# Published Training Article



## Debles (Sep 6, 2007)

WOOHOO!!!! Congratulations! That is so great! You need to write a book!


----------



## jnmarr (Mar 7, 2008)

Oh My! Well done! I enjoyed the whole thing! When will you be on the Treasure Coast in Florida??? Any books coming out?


----------



## Augie's Mom (Sep 28, 2007)

Congrats that's great! Now that you are famous can you download an autographed copy for us? When is the video out?


----------



## kgiff (Jul 21, 2008)

Great article! Now you just need to come to Virginia and offer it.

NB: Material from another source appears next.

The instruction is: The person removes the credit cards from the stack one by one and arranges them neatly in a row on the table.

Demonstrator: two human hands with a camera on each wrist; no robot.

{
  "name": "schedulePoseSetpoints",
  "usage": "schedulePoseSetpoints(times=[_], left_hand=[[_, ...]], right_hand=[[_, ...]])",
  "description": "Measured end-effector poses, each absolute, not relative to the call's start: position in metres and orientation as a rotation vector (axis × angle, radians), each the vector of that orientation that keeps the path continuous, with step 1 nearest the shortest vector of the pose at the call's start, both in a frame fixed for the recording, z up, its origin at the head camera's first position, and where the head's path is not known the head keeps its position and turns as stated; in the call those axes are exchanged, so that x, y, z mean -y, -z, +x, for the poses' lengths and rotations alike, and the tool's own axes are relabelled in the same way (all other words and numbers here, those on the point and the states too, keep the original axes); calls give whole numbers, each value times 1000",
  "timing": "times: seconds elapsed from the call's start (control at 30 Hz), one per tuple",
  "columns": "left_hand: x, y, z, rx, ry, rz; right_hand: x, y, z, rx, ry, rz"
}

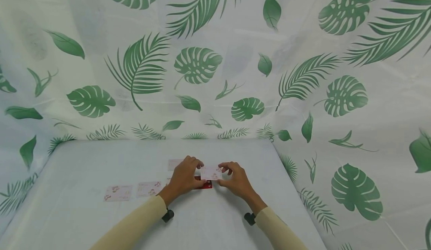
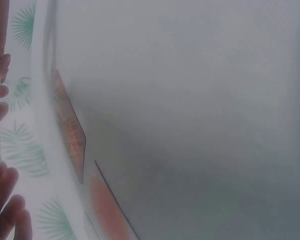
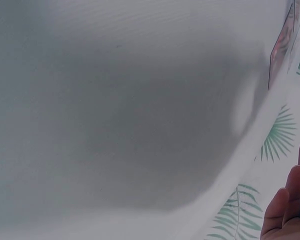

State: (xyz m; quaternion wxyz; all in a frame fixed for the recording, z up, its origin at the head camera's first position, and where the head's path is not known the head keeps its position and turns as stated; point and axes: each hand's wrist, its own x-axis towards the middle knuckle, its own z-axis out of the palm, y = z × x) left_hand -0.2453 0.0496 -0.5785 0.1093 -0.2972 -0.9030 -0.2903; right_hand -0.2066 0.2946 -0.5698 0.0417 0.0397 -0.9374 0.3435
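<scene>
Between my two hands, above the table, is a pale pink card (image 1: 211, 172) with small reddish prints. My left hand (image 1: 184, 173) pinches its left edge with thumb and fingers. The card's right edge is pinched by my right hand (image 1: 237, 179). Just below and behind the card lies a red card (image 1: 206, 185), partly covered by it and by the left hand. Another pale card (image 1: 174, 164) rests beyond the left hand. Only fingertips (image 3: 290, 205) of the right hand show in the right wrist view, and the held card is out of that frame.
Two pale printed cards, one farther left (image 1: 118, 193) and one nearer (image 1: 149, 189), lie flat on the white table (image 1: 84, 220). A further card is mostly hidden by the left wrist. A leaf-patterned sheet (image 1: 222, 36) hangs behind the table and along its sides.
</scene>
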Motion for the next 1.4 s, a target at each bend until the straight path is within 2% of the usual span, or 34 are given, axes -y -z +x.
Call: schedulePoseSetpoints(times=[1.4], left_hand=[[-85,589,-236,2657,858,-917]], right_hand=[[-326,569,-189,2887,-1047,61]])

Yes, I'm a sufferer of trim-a-nail-a-phobia. :nervous:


----------



## FlyingQuizini (Oct 24, 2006)

Thanks, guys!


----------



## Ljilly28 (Jan 22, 2008)

Great article on feet& nails- and a very innovative program. I'm sending it to my vet who will be overjoyed! Congratulations.


----------



## Emma&Tilly (May 15, 2005)

wow, that is fantastic, well done!!!!!


----------



## norabrown (Jul 20, 2007)

Good for you!!!! You've been published.


----------



## LibertyME (Jan 6, 2007)

Well Done Stephanie!! Great to read your work!


----------



## allux00 (Mar 2, 2008)

Cool! I bet your class helps a lot of people- I wish we had it here. I can't get Rusty to sit still for anything to get his nails done.


----------



## T&T (Feb 28, 2008)

Thanks for sharing.
Very much appreciated.


----------